What must we do to increase pneumococcal susceptibility to antimicrobial drugs? Prescribing the most active antimicrobial agent in optimum doses to treat the pneumococcus is a good start. Dead bugs dont mutate. In addition, physicians should only prescribe antimicrobials for bacterial disease processes where randomized studies have shown treatment benefit. Studies of acute bronchitis, as well as "lower respiratory tract infection," show no benefit of antibiotic treatment.21 22 Among immunocompetent individuals, bacterial infections of the lower airway, and even mild infections of the lung parenchyma, are self-limited in most cases.
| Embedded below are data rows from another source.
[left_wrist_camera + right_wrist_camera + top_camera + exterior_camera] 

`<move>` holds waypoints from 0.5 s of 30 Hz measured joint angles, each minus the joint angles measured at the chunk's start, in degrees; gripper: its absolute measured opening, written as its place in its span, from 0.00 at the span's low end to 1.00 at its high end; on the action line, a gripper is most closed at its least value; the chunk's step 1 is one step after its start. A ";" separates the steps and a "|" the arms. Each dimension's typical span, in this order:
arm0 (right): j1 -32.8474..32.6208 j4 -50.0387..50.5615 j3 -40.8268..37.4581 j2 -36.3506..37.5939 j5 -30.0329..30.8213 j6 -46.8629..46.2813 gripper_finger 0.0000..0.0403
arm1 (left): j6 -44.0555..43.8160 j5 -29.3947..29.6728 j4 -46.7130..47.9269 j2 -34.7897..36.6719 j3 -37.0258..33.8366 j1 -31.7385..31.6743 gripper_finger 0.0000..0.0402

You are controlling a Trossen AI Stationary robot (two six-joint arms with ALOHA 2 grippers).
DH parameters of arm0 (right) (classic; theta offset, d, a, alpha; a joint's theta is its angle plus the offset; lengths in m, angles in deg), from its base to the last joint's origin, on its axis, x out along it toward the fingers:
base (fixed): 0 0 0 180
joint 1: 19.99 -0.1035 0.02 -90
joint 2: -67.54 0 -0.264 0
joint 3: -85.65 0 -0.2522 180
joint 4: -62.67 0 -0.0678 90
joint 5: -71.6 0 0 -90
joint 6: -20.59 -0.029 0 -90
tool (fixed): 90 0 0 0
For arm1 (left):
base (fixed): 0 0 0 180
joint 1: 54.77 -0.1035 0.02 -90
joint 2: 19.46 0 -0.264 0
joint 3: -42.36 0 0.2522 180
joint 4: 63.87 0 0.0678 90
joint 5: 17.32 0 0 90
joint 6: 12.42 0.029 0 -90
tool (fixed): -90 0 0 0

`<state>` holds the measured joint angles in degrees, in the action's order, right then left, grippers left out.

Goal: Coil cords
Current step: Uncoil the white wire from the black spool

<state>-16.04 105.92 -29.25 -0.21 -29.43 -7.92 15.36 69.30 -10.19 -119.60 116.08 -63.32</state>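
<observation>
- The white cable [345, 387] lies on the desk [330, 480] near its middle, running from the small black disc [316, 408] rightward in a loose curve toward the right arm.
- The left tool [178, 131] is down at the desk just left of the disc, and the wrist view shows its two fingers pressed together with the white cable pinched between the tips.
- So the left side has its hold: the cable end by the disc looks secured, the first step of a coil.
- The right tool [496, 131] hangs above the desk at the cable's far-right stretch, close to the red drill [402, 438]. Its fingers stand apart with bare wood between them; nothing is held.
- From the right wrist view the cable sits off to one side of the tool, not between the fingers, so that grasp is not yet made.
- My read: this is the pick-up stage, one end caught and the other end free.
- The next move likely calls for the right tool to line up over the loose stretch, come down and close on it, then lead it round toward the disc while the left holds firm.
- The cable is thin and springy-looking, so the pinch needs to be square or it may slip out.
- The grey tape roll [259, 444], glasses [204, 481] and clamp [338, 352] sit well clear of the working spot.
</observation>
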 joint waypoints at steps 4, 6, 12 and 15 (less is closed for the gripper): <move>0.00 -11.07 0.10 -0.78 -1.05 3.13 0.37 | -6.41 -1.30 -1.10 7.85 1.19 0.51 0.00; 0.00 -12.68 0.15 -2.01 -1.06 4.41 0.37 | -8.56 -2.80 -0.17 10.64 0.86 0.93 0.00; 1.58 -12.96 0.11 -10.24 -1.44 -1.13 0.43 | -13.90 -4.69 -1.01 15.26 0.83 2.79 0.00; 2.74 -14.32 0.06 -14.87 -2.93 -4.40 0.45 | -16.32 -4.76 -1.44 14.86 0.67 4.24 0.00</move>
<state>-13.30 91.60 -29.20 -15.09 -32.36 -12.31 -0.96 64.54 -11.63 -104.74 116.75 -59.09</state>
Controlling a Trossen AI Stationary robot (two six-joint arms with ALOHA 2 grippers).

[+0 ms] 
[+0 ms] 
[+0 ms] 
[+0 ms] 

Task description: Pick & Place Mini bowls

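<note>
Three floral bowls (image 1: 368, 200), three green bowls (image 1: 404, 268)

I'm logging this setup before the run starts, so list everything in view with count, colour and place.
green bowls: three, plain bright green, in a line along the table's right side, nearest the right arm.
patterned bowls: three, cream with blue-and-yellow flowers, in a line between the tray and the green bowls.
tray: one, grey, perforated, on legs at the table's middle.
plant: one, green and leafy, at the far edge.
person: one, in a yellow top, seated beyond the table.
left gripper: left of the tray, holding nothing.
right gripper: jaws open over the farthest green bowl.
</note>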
The practice of treating purulent sputum in acute bronchitis or purulent nasal discharge in rhinosinusitis must be eliminated.23 24 Similarly, antibiotics should not be prescribed for aspiration pneumonitis,25 or acute exacerbations of chronic bronchitis that do not fulfill the three criteria of Anthonisen et al.26 Public and patient education about appropriate antibiotic use likely decreases demand for antibiotics. Advertising, news stories, health fairs, educational handouts, and physician education have been associated with a 10% compounded yearly reduction in antibiotic use among Intermountain Health Care outpatients since 1999 (Eric Cannon, PharmD; personal communication; February 2003).
Combating the pneumococcus has been termed a hundred years war.27 The dispatch of Waterer et al from the Memphis front suggests that we do not have to surrender.